Posted by Jeff Id on May 27, 2009

I’ve been working on another post on ice area last night. In the meantime Dr. Weinstein has another one for us.

The Truth About Arctic and Greenland Ice

Leonard Weinstein, ScD

May 21, 2009

There is an interesting story going around that Anthropogenic Global Warming (AGW) is resulting in unusual melting of the polar and near polar ice caps, especially the Arctic sea ice and Greenland ice cap, and this is going to contribute to the Earth’s problems in a big way (flooding, feedback temperature increase, etc.). In order to understand the issue, a few simple facts and recent observations need to be shown. The following discussion is restricted to the Arctic and Greenland, since these are the main regions of contention. It should be noted that the Antarctic is presently cooling (and has been for several years) and sea ice extent is expanding.

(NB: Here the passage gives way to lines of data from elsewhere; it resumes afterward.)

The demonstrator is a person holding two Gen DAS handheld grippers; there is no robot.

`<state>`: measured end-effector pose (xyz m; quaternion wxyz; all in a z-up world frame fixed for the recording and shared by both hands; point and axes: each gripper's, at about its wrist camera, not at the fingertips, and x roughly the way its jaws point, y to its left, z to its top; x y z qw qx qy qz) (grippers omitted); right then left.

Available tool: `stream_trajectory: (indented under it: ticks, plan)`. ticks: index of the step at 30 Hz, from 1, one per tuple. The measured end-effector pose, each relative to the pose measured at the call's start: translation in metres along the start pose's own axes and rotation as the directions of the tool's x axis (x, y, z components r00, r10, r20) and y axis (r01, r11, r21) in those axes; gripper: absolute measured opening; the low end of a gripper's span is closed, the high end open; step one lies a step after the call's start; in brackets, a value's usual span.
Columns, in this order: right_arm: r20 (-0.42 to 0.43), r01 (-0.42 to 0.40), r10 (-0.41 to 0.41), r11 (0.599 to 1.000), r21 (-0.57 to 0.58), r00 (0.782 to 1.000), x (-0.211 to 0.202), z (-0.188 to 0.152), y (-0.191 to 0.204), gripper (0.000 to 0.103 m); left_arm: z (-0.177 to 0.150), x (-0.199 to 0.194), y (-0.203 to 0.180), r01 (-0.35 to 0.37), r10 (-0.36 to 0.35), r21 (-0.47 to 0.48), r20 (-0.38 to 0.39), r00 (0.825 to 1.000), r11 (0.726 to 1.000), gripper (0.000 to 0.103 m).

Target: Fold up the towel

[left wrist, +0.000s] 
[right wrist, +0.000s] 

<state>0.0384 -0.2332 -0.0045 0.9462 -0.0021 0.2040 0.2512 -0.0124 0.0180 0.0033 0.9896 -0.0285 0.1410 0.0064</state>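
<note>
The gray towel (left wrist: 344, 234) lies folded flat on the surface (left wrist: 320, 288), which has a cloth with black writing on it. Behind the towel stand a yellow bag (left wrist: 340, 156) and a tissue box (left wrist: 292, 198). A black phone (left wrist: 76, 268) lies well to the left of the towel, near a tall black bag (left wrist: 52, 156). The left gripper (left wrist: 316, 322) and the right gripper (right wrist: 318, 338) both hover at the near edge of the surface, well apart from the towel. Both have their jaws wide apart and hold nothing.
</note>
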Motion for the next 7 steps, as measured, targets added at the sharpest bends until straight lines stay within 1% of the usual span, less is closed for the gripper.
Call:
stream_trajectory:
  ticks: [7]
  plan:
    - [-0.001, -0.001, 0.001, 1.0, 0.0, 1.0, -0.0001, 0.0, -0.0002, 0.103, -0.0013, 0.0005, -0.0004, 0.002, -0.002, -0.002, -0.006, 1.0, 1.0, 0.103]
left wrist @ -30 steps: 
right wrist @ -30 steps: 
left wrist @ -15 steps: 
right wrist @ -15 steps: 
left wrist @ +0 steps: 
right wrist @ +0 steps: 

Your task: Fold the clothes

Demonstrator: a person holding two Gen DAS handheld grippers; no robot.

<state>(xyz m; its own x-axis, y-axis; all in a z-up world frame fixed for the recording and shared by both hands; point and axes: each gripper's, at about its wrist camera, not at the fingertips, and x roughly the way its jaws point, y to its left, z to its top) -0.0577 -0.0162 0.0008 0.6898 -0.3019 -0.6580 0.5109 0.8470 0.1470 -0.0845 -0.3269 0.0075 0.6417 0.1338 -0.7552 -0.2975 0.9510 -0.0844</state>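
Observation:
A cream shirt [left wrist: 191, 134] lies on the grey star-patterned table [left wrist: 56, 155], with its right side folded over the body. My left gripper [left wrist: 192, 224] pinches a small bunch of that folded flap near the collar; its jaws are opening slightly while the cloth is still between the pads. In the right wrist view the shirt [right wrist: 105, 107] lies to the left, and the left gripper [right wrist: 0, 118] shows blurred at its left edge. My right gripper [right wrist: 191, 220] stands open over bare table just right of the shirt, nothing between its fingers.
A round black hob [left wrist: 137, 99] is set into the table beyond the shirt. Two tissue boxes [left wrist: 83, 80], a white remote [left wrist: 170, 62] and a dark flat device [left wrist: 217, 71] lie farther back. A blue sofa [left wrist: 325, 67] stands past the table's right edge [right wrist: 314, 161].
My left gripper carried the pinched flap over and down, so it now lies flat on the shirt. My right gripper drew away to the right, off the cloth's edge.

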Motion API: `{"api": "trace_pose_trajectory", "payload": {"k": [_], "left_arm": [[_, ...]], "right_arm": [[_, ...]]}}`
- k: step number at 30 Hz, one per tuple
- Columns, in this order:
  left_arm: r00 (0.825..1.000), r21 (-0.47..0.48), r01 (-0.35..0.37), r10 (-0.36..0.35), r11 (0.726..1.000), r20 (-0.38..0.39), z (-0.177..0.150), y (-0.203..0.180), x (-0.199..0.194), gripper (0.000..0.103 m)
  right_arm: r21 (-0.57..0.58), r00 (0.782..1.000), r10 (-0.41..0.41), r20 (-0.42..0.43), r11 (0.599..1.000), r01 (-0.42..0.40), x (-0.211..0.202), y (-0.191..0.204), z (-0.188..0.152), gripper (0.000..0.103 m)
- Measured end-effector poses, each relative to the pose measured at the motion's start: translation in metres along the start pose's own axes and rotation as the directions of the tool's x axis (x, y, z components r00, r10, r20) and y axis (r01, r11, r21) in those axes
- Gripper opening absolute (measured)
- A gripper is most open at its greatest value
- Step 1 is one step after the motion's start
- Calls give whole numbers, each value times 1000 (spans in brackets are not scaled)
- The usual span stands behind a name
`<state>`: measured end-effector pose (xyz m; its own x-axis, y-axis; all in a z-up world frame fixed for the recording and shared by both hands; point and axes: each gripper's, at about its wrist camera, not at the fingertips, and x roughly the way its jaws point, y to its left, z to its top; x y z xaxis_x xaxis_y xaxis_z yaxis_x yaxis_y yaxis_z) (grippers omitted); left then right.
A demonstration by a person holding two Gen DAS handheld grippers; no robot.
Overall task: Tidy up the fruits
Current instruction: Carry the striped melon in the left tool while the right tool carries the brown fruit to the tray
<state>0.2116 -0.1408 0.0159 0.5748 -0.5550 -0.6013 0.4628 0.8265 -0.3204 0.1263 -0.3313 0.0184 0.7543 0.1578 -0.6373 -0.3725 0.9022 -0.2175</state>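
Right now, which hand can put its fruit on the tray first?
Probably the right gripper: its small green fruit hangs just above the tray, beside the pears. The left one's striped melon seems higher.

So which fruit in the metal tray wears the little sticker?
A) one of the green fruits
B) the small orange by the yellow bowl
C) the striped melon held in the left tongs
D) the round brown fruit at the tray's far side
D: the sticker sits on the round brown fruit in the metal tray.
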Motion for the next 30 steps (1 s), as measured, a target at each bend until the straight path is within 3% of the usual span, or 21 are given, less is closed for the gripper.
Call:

We first need to examine the external energy balance for the Arctic. Due to the axial tilt of the Earth, the Arctic is in full dark about half of the year, and in partial to full Sunlight about half of the year. The maximum Sun angle at the North Pole is about 24 degrees above the horizon. This angle only occurs for a relatively short time, and smaller angles occur most of the daylight time. The maximum Solar insolation from this (due to the angle and atmospheric absorption) is about 400 W/m2. The high reflectivity of clean snow (always present on ice) results in only about 40 W/m2 being absorbed into the ice. The maximum air temperature near the surface is just a small amount above freezing, so the maximum thermal heat transfer from air to ice is generally just a few 10’s of W/m2. The ice (or snow) gray-body emissivity (about 0.9) is much higher than the low absorption (about 0.1) at the short wavelengths of Sunlight, so the reemitted long wavelength radiation is about 280 W/m2. The result is that solid ice cannot normally melt from Solar radiation plus air warming from the top, even at peak summer. The rest of the year has even less energy input, so ice is strongly cooled all year long.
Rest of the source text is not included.